One of the advantages of this stage is natural alignment around growth. Series A investors have made a deliberate choice to back the company’s current strategy. They may bring their own views on how to scale, but unless there’s a major disconnect, gaining support for initiatives is typically smoother. This alignment helps foster faster and more confident decisions.

Still, transparency is the foundation for sustained alignment. Clear, consistent communication about business performance, capital needs, opportunities and risks builds trust and credibility. Regardless of whether a board member comes from an operating or investing background, they understand that challenges are part of the journey. Honest dialogue builds credibility and ultimately leads to stronger support.

I’ve seen firsthand when I was with another company how transparency and open dialogue helped the board and management team align on a difficult truth: We were better positioned to succeed as part of a larger organization. That clarity led to a successful acquisition where the product could thrive.
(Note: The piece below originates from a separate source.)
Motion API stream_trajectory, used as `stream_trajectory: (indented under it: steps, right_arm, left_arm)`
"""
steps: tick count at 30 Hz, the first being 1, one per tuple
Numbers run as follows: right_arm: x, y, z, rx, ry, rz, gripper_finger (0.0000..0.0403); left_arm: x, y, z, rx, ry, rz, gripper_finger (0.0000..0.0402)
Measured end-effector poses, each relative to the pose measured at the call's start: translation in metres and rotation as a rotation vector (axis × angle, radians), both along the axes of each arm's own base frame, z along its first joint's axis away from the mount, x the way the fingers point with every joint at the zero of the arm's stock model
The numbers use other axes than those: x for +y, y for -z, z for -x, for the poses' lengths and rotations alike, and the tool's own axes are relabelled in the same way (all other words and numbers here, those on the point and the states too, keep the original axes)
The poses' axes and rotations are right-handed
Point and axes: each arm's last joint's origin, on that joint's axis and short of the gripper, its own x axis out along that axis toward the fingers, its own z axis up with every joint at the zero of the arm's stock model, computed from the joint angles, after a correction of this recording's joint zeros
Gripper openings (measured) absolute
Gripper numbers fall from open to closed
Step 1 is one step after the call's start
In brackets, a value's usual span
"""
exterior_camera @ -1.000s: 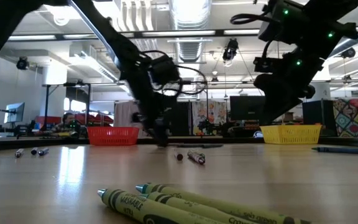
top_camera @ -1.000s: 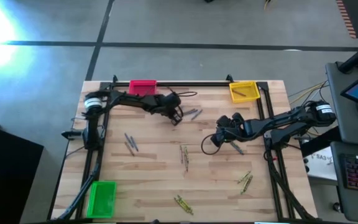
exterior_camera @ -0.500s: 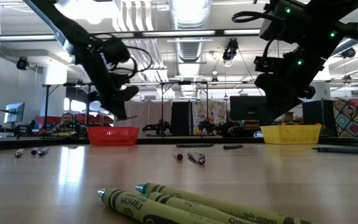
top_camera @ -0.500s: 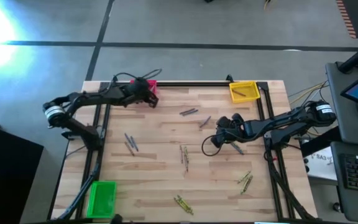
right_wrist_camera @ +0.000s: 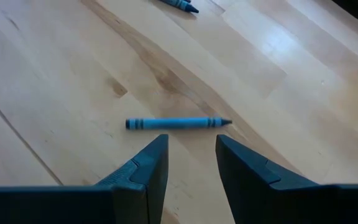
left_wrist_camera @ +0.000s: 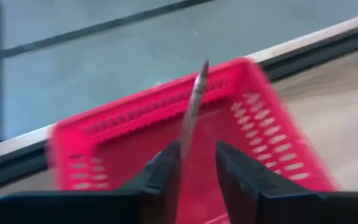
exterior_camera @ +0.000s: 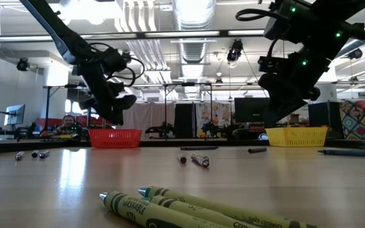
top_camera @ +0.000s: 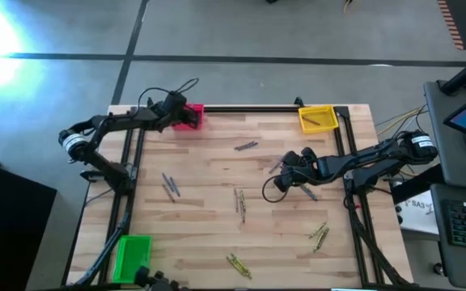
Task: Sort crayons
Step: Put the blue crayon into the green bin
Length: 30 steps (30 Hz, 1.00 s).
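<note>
On the nearest olive crayon (exterior_camera: 146, 210), "WASHABLE" lettering

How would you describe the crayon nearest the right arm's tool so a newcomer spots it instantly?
On the pale wooden table, find the right tool. Just ahead of its dark fingertips lies one blue wax crayon, flat on the wood. Unlike the clustered crayons elsewhere, it lies alone.

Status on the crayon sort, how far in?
Early. Done: at least one crayon in the yellow bin. In hand: left gripper over the pink bin with a crayon between its fingers; right gripper open above a blue crayon. Left: scattered groups on the table; the green bin looks unused.
</note>
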Motion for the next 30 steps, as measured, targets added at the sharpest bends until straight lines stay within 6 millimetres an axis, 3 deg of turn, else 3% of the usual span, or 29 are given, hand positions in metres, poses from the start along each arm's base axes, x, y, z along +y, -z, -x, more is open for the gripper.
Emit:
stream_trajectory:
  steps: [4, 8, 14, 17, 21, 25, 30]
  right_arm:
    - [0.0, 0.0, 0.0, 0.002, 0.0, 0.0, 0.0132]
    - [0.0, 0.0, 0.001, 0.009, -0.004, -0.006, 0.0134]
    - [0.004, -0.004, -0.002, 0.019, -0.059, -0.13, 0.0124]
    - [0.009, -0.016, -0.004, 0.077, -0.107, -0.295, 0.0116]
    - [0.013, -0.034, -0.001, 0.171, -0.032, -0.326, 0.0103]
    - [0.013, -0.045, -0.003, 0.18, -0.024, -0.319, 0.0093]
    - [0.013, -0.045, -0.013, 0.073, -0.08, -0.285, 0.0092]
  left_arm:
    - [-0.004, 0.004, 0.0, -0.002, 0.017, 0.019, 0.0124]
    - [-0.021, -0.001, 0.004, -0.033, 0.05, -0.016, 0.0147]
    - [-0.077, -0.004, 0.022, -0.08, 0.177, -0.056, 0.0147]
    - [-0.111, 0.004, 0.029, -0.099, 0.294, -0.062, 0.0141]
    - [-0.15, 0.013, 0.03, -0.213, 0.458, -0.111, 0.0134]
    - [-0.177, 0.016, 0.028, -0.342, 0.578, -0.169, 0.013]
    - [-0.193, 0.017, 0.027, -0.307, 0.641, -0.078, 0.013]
Beyond traditional financial metrics, what non-financial indicators or strategic insights do you prioritize to inform critical business decisions, and how do you ensure these insights are effectively communicated and acted upon across the organization?

We track a set of leading and lagging indicators for each function of the business. In addition to comparing performance to goals, we monitor trends to anticipate risks or opportunities. We’ve built disciplined weekly management meetings and pipeline reviews to ensure execution and accountability. In my experience, meetings too often default to updates with no clear outcomes. We’ve been intentional about changing that culture.
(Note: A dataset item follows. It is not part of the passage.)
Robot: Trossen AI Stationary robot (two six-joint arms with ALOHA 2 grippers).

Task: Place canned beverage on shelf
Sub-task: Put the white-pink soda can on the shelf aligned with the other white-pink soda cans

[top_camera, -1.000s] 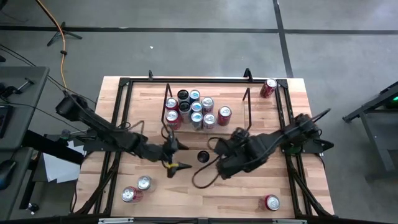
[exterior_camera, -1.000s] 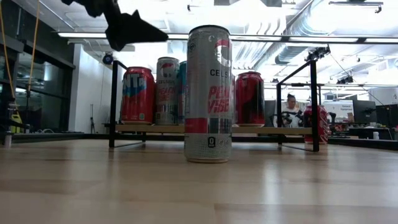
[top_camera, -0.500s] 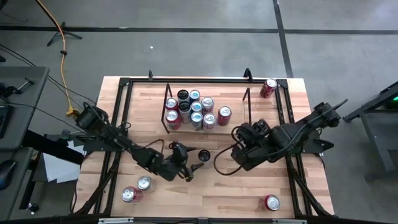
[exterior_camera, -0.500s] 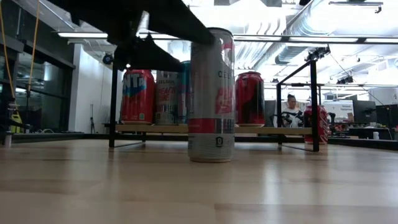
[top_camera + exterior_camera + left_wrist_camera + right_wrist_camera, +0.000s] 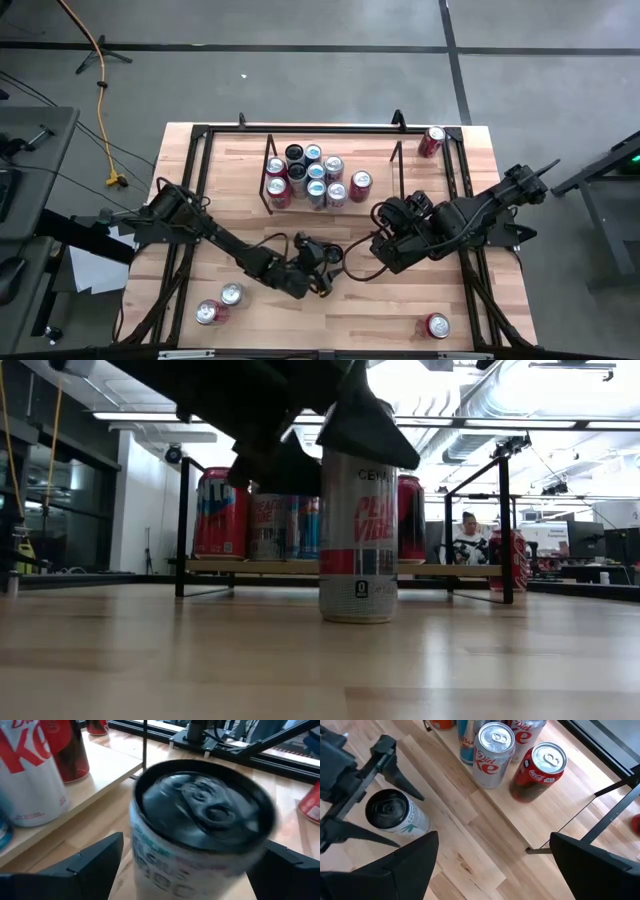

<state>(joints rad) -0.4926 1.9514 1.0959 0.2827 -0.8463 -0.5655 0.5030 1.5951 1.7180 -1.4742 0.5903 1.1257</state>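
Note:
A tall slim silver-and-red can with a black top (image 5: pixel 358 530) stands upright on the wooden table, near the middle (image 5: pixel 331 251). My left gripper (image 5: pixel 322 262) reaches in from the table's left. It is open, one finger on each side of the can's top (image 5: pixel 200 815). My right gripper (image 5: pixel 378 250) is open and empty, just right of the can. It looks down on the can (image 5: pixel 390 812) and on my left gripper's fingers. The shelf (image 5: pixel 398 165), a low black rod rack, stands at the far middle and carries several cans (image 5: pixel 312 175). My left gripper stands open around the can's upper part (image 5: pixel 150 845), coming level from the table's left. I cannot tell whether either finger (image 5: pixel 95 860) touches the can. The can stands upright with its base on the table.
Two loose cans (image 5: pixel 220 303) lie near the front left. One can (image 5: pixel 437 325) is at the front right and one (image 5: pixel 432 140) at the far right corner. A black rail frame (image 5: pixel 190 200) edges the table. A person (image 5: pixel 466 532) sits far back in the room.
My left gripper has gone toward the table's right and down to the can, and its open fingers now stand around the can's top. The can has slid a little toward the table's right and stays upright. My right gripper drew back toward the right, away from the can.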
In sales, we track qualified lead volume, opportunity pipeline, win/loss ratios and conversion funnels. These tell us how revenue will trend and where we need to improve performance.
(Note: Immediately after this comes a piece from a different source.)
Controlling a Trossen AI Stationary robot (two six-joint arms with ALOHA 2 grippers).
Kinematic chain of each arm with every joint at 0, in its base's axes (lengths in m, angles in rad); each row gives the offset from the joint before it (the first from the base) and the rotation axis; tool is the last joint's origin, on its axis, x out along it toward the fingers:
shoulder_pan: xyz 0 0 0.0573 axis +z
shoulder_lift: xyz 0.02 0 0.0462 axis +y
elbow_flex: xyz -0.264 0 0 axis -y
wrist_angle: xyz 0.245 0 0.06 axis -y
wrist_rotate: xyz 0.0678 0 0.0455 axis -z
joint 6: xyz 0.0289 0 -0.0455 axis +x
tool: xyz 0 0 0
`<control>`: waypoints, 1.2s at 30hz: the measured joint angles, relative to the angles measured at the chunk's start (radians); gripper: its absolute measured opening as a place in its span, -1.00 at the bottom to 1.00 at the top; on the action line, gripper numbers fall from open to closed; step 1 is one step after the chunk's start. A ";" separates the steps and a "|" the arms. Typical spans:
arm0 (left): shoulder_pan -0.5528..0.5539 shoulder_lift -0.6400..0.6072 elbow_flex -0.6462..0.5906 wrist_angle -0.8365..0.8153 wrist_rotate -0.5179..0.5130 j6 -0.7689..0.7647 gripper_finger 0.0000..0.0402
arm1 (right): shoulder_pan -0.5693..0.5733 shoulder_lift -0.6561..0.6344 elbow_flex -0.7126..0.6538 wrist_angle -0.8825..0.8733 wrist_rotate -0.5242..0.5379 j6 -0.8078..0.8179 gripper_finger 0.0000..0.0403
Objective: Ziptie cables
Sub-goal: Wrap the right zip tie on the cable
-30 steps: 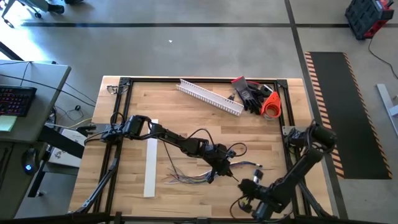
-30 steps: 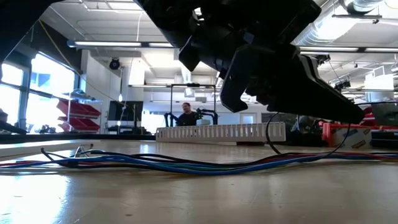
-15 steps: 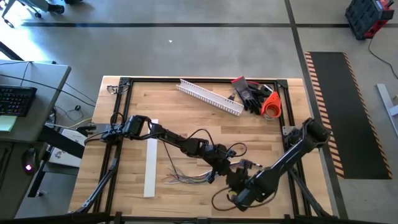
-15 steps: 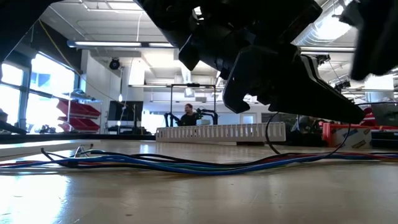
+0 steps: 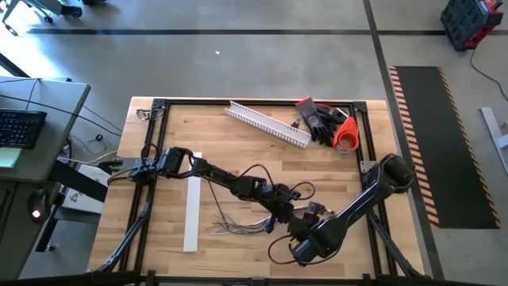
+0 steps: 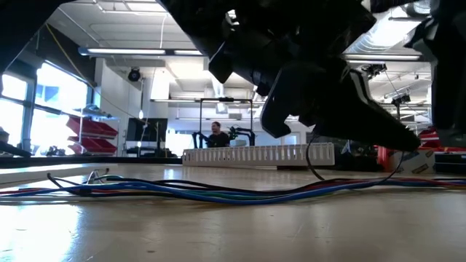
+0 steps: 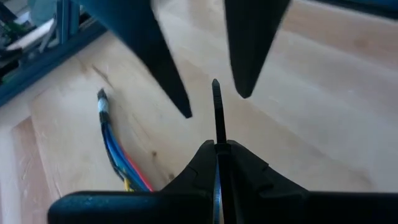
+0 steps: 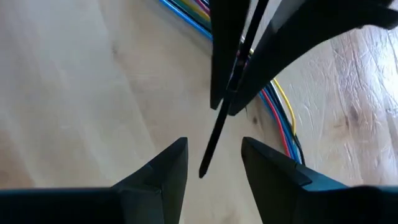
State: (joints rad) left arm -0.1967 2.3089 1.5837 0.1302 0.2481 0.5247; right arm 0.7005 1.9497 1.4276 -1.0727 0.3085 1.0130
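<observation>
- My left gripper (image 7: 219, 155) is clamped on a black ziptie (image 7: 216, 109), its free tail sticking out past my fingertips, near the table's 5 o'clock area in the high view
- My right gripper (image 8: 214, 158) stands spread, one finger on each side of that tail's tip, not yet touching it
- To do this handover well I judge I should keep the left one steady, slide the right fingers (image 8: 158, 171) further along the tail so they take more than the very tip, then close squarely so the strip does not twist out
- The cables (image 5: 238, 226) lie loose on the wood at about 9 o'clock from the grippers, close by; the ziptie is not around them yet, as far as I can tell
- Count: one ziptie, two grippers, one bunch of cables with several strands I cannot number
- Farther out: one white strip (image 5: 193, 202) at 9 o'clock, one slotted channel (image 5: 268, 123) at 12, gloves (image 5: 317, 117) and an orange thing (image 5: 345, 133) at 1
</observation>
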 joint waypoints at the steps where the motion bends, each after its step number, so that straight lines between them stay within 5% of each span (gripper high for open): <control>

In customer support, we monitor the ratio of support tickets to payment volume, ticket categories and resolution times. These metrics help us identify root causes and direct product improvements that enhance the customer experience and reduce cost.

In engineering, we review sprint velocity, incidents and outages, and the business impact of roadmap initiatives. These indicators help us evaluate system performance and make informed staffing and prioritization decisions.

With the acceleration of digital transformation, what emerging technology or data analytics trend do you believe will have the most significant impact on the finance function in the coming years, and how are you preparing your finance team to leverage it effectively?

AI automation is steadily changing how finance and accounting teams operate, particularly in areas where process efficiency and data analysis intersect. Three areas I’m especially watching: autonomous reconciliations and close, which has the potential to shorten close cycles and enhance accuracy over time; predictive forecasting, supporting more flexible and data-informed scenario planning; and enhanced analytics, enabling more meaningful insights from both structured and unstructured financial and operational data.

Preparing to use these tools effectively starts with getting your data house in order. At Payouts Network, we’ve focused on making our data usable, which has allowed us to lean into automation without putting pressure on engineering. Using AI tools to help with scripting and configuration, our finance team is now more directly involved in processes like billing, accruals and reporting. As a result, our preliminary close timeline is now just a few workdays.

In a payments company, reconciling data from financial institutions, merchants and networks is complex. We’re currently automating those reconciliation workflows, which means our team can shift from manual spreadsheet work to higher-value exception handling. We’ll continue to refine these efforts as the technology develops, and they are already contributing meaningfully to our scalability.